My HelloWorld PDF

Before I continue with the different actions we can perform within a PDF file I'm gonna create a simple PDF file which we can modify easily. If you open a PDF with any text editor you'll see a lot of objects and elements that can confuse you a bit. In order to avoid this let's make a PDF document from scratch with a text editor, without all the unnecessary elements.

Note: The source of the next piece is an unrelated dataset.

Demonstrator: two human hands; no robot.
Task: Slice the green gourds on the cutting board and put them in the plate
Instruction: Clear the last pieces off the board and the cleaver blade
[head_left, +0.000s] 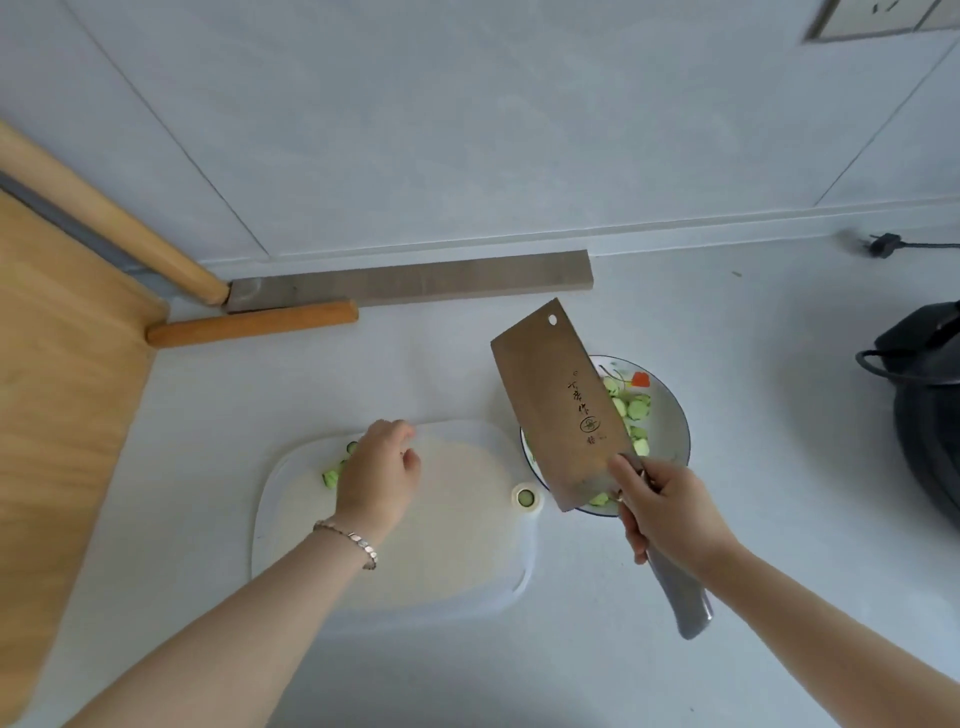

We must begin knowing which of the PDF elements are obligatory and must be present in our file. I've written some weeks ago about the physic and logic structure of these types of documents so I'll only enumerate what we'll need:

  • File header: %PDF-1.5 (the version number is not really important now).
     
  • Body: it must contain the dictionary elements which specify the catalog, the pages tree root node and a leaf page. So we need at least 3 objects that we can number consecutively, beginning from 1. The order of these objects is not important but yes how they are referenced in the file and if they are correctly indexed in the cross references table. Now I'll mention the obligatory elements for these objects:

    • Catalog: it must include a /Type element with /Catalog as value. Besides this we have to write an indirect reference to the pages tree root node of the file (/Pages).
       
    • Pages tree root node: it's obligatory to include a /Type element with value /Pages, and an Array object called /Kids which must include indirect references to all the child nodes, being intermediate nodes or not. Also we have to include a /Count element specifying the leaf nodes descending from the root, but if this number is not correct the file is parsed anyway.
       
    • Pages tree leaf node: this is a page object that, like in the other cases, must include a /Type element, but this time its value must be /Page. Additionally we must specify an indirect reference to the parent node (with the /Parent tag) and a /Resources dictionary, that will be empty in the case no resources are necessary. If this element is not included it will be considered as inherited from an ascendant node. Lastly it's necessary an Array object called /MediaBox that must contain the upper left and upper right coordinates of a rectangle which defines the space where the document content will be showed.
       


  • Cross references table: each section begins with the word xref followed by one or more subsections. Each subsection contains one line with two numbers; the first object id of the subsection and the number of objects in the subsection. Besides this line, each subsection contains several lines with consecutive objects, apart of the free objects which were in use. Each of these lines contains exactly 20 bytes: 10 bytes to indicate the offset from the beginning of the document, 5 bytes for the generation number, a letter to specify the object state (n when it's new and f when it's free), and the end of line, with an starting space if its length is only one character. The different elements are separated with spaces. In this case we'll only need one section and one subsection, one line for each object used in the document (3) and another one for the obligatory free object.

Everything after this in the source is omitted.